There is also over $ 50,000 in cash prizes for artists.

“It’s pretty amazing how people have come together and come together for this gift idea and honoring our community and honoring the artists because that is really what it is about” Little said.

ImagineNative started out by creating a space for Indigenous content creators and has grown into a nearly weeklong festival. Last year it became an Oscar qualifying festival in the live action short format category.

“At the end of the day, our goal is to be artist-centered and Indigenous-led and to ensure that Indigenous stories are told by Indigenous people, because that’s paramount,” Little said.

There will be four short film programs, each named after one of the medicine wheel colors.

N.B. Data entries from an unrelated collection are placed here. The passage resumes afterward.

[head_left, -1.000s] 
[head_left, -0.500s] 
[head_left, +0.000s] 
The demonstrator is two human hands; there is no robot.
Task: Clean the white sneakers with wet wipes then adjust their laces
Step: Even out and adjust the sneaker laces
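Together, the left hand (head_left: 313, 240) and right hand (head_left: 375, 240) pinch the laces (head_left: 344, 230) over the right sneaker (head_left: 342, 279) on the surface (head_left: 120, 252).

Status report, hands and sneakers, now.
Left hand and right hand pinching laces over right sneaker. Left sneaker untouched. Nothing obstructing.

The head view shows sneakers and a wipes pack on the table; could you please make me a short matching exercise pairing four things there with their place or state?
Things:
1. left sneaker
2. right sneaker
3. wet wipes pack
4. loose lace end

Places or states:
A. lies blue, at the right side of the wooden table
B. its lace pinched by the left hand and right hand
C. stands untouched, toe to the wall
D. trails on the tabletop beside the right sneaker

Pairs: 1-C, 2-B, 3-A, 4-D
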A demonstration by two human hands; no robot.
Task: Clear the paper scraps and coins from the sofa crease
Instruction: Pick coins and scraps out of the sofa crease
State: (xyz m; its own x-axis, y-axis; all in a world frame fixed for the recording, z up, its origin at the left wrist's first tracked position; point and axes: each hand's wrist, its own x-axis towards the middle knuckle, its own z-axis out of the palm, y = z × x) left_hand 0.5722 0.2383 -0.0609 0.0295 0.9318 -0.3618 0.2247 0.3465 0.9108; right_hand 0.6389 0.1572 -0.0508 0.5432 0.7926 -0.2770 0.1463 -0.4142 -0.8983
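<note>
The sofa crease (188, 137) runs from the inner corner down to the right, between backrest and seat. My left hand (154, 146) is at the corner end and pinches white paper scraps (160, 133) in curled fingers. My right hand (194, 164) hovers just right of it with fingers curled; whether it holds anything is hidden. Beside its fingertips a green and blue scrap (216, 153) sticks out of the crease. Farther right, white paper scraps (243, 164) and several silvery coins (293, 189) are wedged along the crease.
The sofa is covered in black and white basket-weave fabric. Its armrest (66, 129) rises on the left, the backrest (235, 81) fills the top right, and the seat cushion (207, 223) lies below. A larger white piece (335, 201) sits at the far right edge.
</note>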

The yellow shorts program will open the festival online, featuring works by artists from seven different nations around the world including: Theola Ross, Jack Steele, Ngariki Ngatae, Banchi Hanuse, Michelle Derosier, Hinaleimoana Wong-Kalu and Alisi Telengut.

The red, black and yellow programs will all have a question-and-answer component that will take place on Wednesdays, Fridays and Saturdays.

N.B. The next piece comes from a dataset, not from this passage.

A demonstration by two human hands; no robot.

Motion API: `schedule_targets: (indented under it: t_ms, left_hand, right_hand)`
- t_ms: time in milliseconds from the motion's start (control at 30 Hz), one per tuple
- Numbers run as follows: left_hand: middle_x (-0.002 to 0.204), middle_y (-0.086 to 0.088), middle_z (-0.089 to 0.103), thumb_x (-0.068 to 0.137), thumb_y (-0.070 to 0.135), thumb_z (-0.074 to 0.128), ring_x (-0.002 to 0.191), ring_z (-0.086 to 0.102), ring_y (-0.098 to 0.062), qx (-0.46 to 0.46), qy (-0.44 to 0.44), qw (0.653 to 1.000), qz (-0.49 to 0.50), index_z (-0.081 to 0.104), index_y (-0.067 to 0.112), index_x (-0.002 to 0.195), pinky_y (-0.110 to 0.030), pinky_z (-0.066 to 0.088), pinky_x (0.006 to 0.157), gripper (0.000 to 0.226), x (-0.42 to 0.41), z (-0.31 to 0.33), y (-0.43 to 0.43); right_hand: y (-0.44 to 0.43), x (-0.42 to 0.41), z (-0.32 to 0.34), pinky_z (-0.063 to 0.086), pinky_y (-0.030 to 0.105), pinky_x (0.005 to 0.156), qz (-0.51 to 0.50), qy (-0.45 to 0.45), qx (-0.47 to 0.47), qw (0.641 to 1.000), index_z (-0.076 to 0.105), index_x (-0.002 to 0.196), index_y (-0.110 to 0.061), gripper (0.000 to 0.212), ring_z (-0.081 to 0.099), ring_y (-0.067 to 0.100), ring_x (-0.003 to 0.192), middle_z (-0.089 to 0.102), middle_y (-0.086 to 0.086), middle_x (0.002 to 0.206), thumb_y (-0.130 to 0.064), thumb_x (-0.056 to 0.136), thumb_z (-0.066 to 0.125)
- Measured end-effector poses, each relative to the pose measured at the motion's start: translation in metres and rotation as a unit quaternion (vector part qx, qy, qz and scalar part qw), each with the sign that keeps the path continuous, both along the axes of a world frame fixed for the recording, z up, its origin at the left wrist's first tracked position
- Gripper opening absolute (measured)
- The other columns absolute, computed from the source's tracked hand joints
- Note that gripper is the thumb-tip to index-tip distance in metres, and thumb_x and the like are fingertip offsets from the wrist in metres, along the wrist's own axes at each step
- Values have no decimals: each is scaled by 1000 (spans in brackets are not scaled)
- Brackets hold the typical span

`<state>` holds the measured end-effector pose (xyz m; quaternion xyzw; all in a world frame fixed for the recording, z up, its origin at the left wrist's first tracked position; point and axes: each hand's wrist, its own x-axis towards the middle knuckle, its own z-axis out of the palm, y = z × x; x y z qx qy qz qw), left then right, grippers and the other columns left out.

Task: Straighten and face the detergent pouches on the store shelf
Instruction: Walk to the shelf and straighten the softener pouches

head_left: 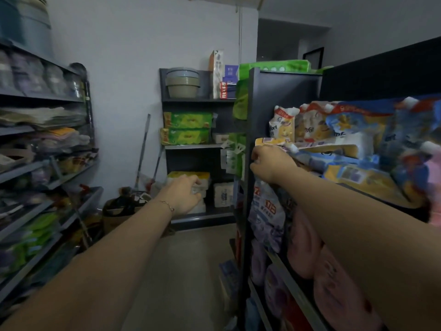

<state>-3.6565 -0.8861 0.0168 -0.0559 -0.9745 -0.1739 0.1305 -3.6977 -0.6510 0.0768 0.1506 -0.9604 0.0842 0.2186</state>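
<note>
In the head view, the person is standing in the aisle and reaching the right hand point(269, 164) up to the near end of the shelf point(281, 89). Its fingers are curling round the near corner of a flat pouch point(329, 148), which is lying on its side across the front of the row. Behind it, 2 upright pouches point(284, 126) are leaning a little, their fronts half facing the aisle. More pouches to the right are too blurred to sort out.

The left hand point(185, 194) is hanging out in the aisle, well apart from the shelf, fingers loosely curled and holding nothing.

To my eye, the step in hand is standing the flat pouch up. A 1-corner grip is likely to let the soft bag sag and twist, so bringing the left hand over to support its other end would be steadier. Lifting it clear rather than dragging it should keep it from knocking over the upright ones behind. It would then want setting on its base, label outward, just beside its neighbours and flush with the front edge. The piled pouches further right are looking ready to slide if jostled.
</note>
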Motion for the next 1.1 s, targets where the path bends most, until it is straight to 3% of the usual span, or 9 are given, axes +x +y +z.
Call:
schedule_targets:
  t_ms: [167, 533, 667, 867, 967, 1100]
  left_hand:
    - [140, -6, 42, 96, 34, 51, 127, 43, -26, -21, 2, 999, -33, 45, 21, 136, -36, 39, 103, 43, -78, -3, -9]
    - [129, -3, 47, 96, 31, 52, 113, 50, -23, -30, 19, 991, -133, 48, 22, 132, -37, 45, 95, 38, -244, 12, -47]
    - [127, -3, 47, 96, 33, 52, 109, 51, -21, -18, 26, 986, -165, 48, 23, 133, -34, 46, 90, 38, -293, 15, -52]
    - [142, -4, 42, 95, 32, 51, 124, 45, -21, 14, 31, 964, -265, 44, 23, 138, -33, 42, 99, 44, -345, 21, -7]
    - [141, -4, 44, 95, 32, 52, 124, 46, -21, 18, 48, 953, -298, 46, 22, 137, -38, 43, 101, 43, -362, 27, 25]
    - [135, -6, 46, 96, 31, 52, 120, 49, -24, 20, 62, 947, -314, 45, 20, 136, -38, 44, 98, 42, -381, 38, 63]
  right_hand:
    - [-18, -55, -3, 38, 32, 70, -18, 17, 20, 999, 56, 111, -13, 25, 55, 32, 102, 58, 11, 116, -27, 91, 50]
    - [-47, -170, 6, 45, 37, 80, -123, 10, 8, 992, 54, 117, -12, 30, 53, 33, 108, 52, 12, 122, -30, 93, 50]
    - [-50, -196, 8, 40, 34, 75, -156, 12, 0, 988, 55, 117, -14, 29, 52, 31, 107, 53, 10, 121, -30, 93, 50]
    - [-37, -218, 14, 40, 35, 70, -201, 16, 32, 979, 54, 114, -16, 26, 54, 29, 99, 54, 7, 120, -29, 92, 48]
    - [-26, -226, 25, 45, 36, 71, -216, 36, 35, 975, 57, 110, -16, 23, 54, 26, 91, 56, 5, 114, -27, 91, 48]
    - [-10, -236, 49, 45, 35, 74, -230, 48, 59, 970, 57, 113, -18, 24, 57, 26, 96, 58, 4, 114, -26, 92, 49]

Special events include an hour of visual art, performances and talks by curators from Toronto galleries in the form of a virtual art crawl led by Little.

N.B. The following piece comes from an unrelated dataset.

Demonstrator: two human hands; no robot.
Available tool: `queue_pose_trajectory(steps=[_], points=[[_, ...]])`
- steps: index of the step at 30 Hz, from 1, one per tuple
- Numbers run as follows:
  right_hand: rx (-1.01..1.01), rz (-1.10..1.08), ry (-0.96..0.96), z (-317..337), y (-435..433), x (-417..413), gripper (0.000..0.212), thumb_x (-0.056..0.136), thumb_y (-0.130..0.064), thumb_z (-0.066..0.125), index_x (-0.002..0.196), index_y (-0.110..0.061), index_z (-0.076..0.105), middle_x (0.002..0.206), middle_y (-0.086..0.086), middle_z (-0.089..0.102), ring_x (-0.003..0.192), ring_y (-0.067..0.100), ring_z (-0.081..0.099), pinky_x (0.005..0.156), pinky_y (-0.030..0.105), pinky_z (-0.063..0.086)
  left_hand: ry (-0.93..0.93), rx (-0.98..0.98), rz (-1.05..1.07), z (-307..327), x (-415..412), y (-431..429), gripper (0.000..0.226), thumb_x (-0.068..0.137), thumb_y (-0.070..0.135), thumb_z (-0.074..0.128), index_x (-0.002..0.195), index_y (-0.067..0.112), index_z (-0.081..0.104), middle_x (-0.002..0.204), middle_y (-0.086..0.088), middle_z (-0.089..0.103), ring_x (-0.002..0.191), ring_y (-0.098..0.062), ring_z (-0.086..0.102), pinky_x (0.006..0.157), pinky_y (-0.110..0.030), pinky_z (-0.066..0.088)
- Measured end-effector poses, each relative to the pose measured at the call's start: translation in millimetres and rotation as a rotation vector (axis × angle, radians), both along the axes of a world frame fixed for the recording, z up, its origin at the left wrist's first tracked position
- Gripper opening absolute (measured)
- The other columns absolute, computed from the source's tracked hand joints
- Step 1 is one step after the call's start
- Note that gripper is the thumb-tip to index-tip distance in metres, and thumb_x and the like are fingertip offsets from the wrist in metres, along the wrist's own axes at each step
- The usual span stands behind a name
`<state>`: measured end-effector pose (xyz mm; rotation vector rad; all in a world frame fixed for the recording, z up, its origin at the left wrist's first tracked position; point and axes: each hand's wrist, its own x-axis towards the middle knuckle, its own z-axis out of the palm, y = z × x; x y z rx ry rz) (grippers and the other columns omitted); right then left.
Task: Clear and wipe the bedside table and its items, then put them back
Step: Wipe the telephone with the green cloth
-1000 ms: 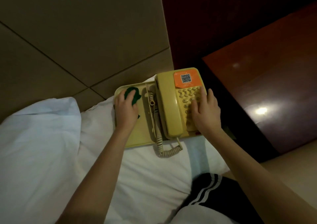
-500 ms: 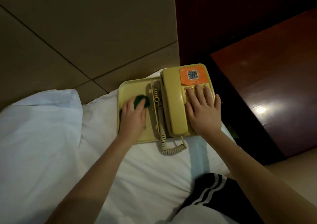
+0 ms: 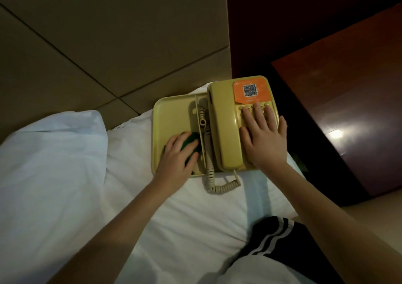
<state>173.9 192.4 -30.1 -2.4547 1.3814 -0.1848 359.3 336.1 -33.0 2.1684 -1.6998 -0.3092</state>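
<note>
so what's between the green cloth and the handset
In the head view, the tray's divider ridge and the coiled phone cord lie between them.

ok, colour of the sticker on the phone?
Orange sticker, with a black-and-white QR code on it; shows best in the head view.

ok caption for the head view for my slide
Left hand holds a green cloth on the yellow tray; right hand rests flat on the telephone, on white bedding.

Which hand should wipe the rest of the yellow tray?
Left, probably: the left hand grips the small green cloth on the flat yellow plastic tray, while the right hand rests flat on the yellow corded telephone.
</note>
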Motion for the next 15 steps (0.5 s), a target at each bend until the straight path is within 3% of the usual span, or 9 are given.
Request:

Lorne Cardinal will receive the 6th Annual August Schellenberg Award of Excellence on Sunday. (Imagine native)

Indigenous Developers’ Night on Friday will feature international indigenous video game talent. On Saturday, ImagineNative’s annual concert will be broadcast online in partnership with the Tkaronto Music Festival.

On Sunday, actor, producer and director Lorne Cardinal will receive the August Schellenberg Award of Excellence.

Five movie choices

Shadow of Dumont

Directed by Métis writer and director Trevor Cameron, this documentary explores Cameron’s road trip across the country to the homelands of Gabriel Dumont. Dumont played a key role as a leader in the Métis uprising of 1885.

Monkey Beach

In this adaptation of Eden Robinson’s novel of the same name, Lisa Hill is brought back to her Haisla village of Kitamaat at the behest of her deceased cousin. Once she returns, she sees a vision of her younger brother Jimmy drowning. Jimmy goes to sea to rid the village of a predator but then disappears. This sets Lisa on a journey to save her brother’s soul. This dramatic feature film is directed by Cree / Métis writer, director and producer Loretta Todd.

The Legend of Baron To’a

This film marks the debut of Maori / Pasifika actor, writer and producer Kiel McNaighton as a feature film director. The legend of Baron To’a tells the story of Fritz, a Tongan entrepreneur, who, after several years, returns to his old neighborhood to sell his family’s house, still grappling with the legacy of his superstar father of the struggle, Baron To’a.

Love and Fury

Seminole and Muscogee Creek filmmaker Sterlin Harjo followed an array of Indigenous artists over the year to explore the question “who classifies Native American art and what does it mean?” The documentary profiles musician and composer Laura Ortman, who performed at the Whitney Biennial 2019; artist and composer Raven Chacon; the famous poet, musician and author Joy Harjo; singer and guitarist Micah P. Hinson; among others.

Tell Me a Story: A Multigenerational Film Program

This program asks families to share both old and new stories. Directors include Phyllis Grant, Darryl Nepinak, Amber Twoyoungmen, Kes Lefthand, Winona Bearshield, Christiana Latham, Tristan Craig, Dustinn Craig, Darlene Naponse and Amanda Strong.